Every year, for a week in January, the future of TV is redefined in the middle of an American desert. That’s when the Consumer Electronics Show (CES) comes to Las Vegas, the unlikely entertainment capital in the middle of arid Nevada.
There may be a water shortage in this part of the world, but there is never a shortage of innovation. It was at CES that the era of the flat-panel TV was ushered in, where LED for the lounge first came to light, and where the Internet-connected TV was first publicly plugged in.
But at the show last week, rather than merely showing the next step up in the ever-moving race for a lead, TV took a leap into the future.
The charge was led by Samsung, which first launched LED sets at CES several years ago, and introduced the Smart TV last year. This year, it got a lot smarter. The new E8000 range includes built-in cameras with motion and voice control, as well as face recognition, allowing the user to control the TV in the same way that gamers have been controlling devices like the Microsoft Kinect.
That’s not what makes the devices Smart, however. It has more to do with what these TV sets have in common with smartphones: apps. Samsung now has a TV app store with more than 1 400 apps tailor-made for the large screens.
“A TV only needs a handful of strong applications to be successful, because the prime purpose of the device is still watching TV,” said Justin Shaw, head of audio-visual products at Samsung Electronics SA, while at CES. “In South Africa we already have 250 apps available for Smart TV.”
The TV apps also represent the beginning of a transition of the very role of the TV set.
“We can’t assume the TV set will always have pride of place in home, but it is unique in that role at present,” says Shaw. “For now, it is our favourite shared screen and content for the TV must be created with that in mind.”
Some of the early content includes fitness apps, kids’ apps and family-oriented apps for sharing content or chatting, via the TV, with others who have the same apps on their TVs in other locations.
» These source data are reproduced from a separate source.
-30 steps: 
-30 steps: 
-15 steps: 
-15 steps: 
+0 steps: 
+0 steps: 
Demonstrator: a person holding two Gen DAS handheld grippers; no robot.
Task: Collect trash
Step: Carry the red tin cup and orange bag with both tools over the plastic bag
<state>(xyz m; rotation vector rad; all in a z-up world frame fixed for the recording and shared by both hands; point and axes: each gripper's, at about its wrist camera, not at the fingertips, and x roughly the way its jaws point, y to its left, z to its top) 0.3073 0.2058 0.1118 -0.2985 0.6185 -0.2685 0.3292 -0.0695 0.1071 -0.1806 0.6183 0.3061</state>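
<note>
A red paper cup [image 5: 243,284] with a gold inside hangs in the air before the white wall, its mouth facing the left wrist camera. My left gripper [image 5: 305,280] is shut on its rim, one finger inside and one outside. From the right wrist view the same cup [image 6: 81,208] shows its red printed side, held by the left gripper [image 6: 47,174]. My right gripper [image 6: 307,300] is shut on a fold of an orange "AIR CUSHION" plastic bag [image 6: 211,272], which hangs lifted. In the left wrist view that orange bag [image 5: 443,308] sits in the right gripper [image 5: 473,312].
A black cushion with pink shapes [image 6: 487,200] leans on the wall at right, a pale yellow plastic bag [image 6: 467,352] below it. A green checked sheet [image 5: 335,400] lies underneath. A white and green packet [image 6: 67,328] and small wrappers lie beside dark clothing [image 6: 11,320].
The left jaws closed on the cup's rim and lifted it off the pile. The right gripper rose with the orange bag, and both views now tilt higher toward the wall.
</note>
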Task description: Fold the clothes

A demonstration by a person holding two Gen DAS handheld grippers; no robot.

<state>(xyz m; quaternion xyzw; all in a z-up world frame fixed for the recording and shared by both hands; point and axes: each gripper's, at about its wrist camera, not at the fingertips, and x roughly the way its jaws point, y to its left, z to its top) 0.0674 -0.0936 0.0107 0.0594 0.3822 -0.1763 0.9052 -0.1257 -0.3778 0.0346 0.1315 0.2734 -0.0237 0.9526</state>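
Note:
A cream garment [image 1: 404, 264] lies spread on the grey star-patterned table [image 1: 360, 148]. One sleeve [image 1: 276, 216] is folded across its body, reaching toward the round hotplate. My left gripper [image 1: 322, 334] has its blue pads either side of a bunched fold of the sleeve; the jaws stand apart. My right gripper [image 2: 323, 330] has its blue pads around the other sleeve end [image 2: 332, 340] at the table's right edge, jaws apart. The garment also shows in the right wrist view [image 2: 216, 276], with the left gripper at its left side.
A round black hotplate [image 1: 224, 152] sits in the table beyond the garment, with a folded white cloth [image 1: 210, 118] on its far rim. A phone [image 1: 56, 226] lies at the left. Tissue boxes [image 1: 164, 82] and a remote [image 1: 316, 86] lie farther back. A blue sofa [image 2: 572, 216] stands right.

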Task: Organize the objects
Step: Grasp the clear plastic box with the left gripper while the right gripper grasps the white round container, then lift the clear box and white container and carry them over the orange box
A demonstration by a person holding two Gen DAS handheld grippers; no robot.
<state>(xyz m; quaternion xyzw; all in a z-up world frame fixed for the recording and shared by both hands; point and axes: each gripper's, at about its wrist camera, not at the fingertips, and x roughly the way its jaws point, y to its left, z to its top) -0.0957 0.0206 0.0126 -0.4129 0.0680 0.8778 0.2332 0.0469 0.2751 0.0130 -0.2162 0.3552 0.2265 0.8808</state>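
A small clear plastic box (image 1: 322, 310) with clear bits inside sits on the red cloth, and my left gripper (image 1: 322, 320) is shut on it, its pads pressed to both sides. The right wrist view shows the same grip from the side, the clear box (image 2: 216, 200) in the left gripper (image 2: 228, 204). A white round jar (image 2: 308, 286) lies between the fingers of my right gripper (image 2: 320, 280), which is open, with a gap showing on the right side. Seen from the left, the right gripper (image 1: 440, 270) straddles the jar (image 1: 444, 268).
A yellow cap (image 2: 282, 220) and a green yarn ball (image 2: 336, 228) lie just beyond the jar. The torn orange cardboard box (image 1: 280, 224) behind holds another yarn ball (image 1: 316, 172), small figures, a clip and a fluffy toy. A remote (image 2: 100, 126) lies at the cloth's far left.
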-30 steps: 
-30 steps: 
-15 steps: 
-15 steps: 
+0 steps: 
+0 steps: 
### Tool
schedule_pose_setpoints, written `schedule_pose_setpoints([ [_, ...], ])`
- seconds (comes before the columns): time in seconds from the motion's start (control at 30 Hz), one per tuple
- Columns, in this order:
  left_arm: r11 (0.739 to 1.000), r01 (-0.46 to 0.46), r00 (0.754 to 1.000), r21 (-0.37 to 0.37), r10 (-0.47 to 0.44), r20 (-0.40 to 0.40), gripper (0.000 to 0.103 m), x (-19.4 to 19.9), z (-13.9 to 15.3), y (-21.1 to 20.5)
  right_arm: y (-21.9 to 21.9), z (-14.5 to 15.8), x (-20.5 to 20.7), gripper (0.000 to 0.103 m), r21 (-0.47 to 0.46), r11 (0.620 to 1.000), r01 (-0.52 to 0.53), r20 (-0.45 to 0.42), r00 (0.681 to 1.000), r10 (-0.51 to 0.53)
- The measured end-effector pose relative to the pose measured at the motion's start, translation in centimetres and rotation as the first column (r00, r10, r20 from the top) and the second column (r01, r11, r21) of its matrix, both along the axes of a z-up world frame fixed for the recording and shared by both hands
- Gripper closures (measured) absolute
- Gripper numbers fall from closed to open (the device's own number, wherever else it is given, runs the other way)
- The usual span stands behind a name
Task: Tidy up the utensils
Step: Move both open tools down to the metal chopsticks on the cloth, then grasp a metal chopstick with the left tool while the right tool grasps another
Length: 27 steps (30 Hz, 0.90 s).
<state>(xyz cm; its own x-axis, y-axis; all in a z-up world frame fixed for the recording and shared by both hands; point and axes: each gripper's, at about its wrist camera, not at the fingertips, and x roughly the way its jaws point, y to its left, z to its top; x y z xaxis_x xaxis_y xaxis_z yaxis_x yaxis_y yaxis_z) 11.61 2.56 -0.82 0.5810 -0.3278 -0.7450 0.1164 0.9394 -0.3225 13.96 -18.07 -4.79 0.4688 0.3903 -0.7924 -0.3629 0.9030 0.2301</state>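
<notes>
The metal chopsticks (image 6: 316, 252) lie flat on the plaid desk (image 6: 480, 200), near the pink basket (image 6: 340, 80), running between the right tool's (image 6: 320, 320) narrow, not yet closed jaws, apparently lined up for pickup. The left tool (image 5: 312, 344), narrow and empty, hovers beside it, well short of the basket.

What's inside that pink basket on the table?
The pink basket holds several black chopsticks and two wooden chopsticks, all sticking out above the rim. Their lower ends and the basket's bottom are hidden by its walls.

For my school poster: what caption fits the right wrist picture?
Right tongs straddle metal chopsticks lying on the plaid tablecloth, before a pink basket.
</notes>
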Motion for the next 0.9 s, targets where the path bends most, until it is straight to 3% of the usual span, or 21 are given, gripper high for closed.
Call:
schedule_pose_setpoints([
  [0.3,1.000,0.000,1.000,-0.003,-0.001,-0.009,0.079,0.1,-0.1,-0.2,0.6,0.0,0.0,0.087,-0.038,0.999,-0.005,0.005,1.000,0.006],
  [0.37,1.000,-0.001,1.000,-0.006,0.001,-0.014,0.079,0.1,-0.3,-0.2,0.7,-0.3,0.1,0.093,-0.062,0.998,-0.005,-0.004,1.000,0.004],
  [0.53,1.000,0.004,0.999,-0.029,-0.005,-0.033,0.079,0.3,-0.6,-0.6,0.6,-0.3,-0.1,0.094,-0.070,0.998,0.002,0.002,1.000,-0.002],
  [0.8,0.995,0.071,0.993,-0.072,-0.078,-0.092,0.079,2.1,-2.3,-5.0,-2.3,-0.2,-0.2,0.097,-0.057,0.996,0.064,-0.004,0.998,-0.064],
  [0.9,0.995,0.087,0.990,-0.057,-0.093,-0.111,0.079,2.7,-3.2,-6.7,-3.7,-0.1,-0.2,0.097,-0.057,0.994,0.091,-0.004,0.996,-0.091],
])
The apps have been downloaded almost 20-million times so far.
Even that, however, is not a revolution. The real leap into the future is the concept of Smart Evolution – the idea of future-proofing the TV. A hardware and software kit in the TV set will manage future updates of firmware, the software that runs an appliance and usually cannot be altered.
“People are investing in a high-end item, and they don’t want product to be outdated within a year,” says Shaw. “With a simple set-top box, the TV can automatically be reborn every year.”
All of this comes at a time when it is widely expected that Apple will announce its own re-entry into the TV market, with a device that will be driven by extensive content options. That raises the stakes for market leaders like Samsung and LG, which will find themselves competing on both a design and content level. Apple is unlikely to overtake their screen technology, however.
At CES 2012, rivals like Panasonic, Sharp, and several other manufacturers unveiled TV sets using a new screen standard called 4K2K, a name that represents 4000 lines by 2000 lines on a TV screen, doubling current screen definition.
LG unveiled a large-screen TV using OLED – organic LED, a super high-resolution screen technology first seen at the show in a tiny prototype four years ago. At the time, its cost prevented it even being used on a phone screen. Since then, OLED and its big brother, AMOLED, have become common on smartphones.
Samsung added Super OLED to the mix, showcasing a 55” device that raises the bar even further, with vivid picture quality on both 2D and 3D.
The new Smart TVs will arrive in South Africa in April and the Super OLED screen in the second half of 2012. For once, when the future arrives, we won’t be far behind.